(Exercise): The entries that follow need to be reproduced exactly, minus any images.

(Records from a data source):
###

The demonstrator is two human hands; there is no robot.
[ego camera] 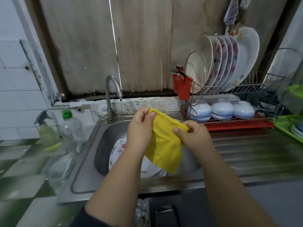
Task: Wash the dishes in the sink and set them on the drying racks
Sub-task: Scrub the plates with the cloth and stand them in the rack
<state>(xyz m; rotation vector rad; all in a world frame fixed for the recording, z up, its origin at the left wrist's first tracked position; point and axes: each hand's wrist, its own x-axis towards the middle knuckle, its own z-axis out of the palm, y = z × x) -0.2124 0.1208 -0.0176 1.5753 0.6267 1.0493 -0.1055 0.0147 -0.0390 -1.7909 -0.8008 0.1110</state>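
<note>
Both hands hold yellow cloth [164, 145] spread over sink [85, 163], prob to open it out for wiping: left hand [139, 130] fingers pinch top corner, right hand [191, 135] pinches other edge. Floral plate [118, 149] lies in sink w/ tap [113, 89] trickling; rack [242, 89] full. No readable labels
</note>
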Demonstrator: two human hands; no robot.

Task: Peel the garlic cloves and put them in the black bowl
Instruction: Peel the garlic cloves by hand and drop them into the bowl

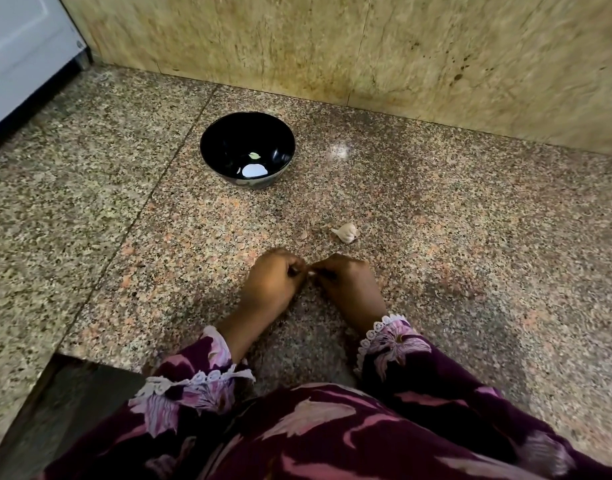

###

(Result below):
The demonstrator is two human hands; there is no robot.
[ego camera] 
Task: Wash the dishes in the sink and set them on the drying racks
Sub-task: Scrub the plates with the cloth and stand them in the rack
<state>(xyz m; rotation vector rad; all in a world frame fixed for the recording, z up, its origin at the left wrist's first tracked position; point and axes: each hand's wrist, its own x-axis towards the middle knuckle, its own z-axis out of the palm, y = z × x) -0.2124 0.1208 -0.0176 1.5753 0.6267 1.0493 -0.1055 0.0147 -0.0390 -1.7909 -0.8008 0.1110</state>
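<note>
Both hands hold yellow cloth [164, 145] spread over sink [85, 163], prob to open it out for wiping: left hand [139, 130] fingers pinch top corner, right hand [191, 135] pinches other edge. Floral plate [118, 149] lies in sink w/ tap [113, 89] trickling; rack [242, 89] full. No readable labels
</note>
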Demonstrator: two human hands; no robot.

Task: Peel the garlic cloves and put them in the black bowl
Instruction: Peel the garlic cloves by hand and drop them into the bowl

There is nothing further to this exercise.